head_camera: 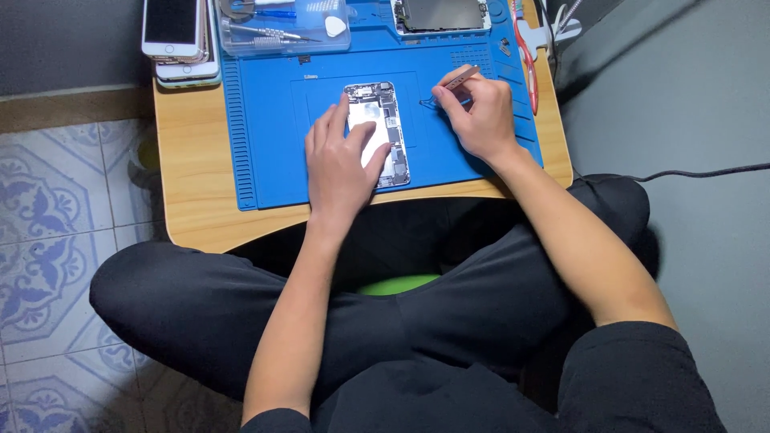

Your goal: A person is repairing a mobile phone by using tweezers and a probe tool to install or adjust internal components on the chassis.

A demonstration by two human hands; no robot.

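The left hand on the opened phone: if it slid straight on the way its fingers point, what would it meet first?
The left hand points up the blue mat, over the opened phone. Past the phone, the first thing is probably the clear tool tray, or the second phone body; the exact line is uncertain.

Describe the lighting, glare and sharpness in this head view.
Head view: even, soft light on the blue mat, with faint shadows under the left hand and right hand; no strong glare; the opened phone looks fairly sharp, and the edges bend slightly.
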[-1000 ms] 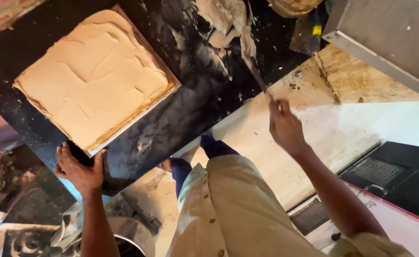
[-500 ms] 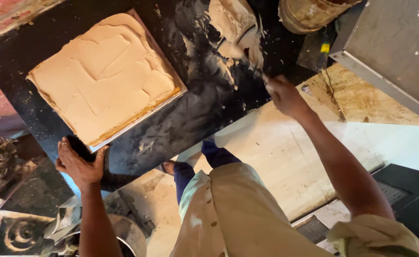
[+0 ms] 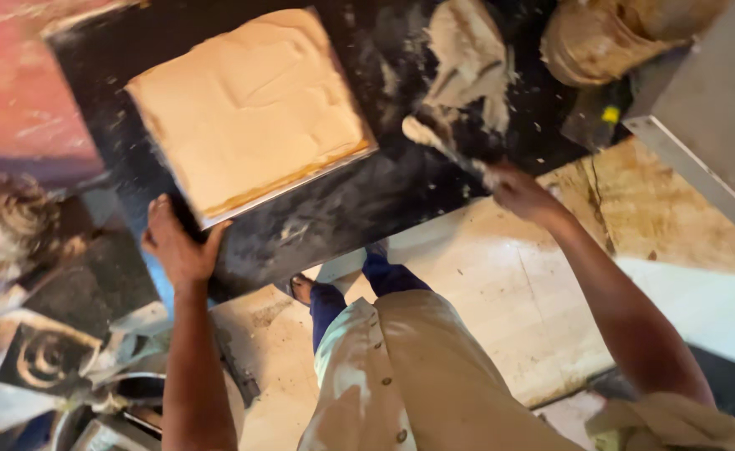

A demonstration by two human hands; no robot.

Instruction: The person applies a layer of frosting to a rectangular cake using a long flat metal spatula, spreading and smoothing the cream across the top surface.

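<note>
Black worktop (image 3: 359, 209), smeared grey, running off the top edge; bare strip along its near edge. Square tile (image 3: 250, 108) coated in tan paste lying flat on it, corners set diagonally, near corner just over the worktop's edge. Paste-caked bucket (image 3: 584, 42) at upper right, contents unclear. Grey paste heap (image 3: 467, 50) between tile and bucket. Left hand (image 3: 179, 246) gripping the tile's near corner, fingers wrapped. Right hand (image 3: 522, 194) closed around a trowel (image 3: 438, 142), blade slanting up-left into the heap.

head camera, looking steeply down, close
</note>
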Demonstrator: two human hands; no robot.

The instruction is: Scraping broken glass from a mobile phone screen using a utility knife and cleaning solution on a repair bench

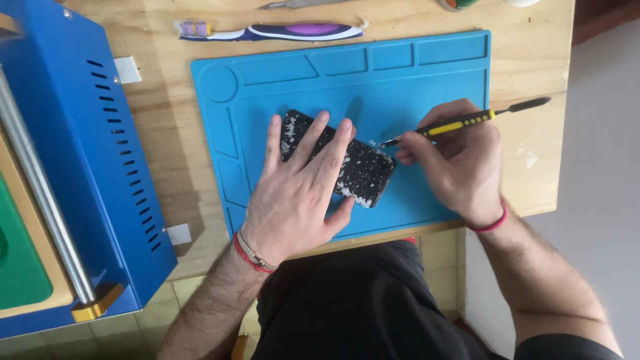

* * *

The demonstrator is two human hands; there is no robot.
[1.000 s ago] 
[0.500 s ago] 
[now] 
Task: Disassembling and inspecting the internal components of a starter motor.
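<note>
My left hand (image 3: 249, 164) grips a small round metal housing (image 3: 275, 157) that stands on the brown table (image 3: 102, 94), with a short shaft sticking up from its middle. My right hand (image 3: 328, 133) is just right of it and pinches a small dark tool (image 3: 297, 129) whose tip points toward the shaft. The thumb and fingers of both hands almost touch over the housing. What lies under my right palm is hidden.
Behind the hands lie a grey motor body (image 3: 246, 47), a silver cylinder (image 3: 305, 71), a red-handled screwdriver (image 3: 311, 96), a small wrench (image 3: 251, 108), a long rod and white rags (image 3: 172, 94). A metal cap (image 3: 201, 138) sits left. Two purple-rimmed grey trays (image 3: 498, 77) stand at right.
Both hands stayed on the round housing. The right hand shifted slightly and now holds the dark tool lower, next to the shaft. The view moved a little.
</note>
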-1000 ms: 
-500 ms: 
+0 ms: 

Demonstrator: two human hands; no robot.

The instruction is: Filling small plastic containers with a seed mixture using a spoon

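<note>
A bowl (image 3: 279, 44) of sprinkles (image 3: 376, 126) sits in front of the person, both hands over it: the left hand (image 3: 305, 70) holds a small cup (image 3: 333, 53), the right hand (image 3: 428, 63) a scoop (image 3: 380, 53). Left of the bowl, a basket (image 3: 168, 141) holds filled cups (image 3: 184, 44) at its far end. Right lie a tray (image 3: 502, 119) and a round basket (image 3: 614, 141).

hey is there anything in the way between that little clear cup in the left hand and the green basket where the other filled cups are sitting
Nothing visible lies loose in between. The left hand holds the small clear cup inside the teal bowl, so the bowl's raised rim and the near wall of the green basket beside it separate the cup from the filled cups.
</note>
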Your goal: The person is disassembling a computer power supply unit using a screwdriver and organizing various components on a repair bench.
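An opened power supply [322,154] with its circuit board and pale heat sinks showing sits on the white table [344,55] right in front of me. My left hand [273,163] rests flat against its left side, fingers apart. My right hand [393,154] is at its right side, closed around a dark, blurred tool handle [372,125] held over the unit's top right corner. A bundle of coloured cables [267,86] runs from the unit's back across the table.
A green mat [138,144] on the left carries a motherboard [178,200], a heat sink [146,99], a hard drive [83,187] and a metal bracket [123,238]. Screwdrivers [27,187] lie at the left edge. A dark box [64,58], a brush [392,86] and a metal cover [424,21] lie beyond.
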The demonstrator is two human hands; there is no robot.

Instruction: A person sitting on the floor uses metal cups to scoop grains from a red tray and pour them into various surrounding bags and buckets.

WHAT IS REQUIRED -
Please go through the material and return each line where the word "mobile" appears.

COMPLETED TASK -
Your goal: A person is repairing a mobile phone by using tweezers and a probe tool to install or adjust internal components on the chassis.
The instruction is: Scraping broken glass from a mobile phone screen using a utility knife and cleaning solution on a repair bench

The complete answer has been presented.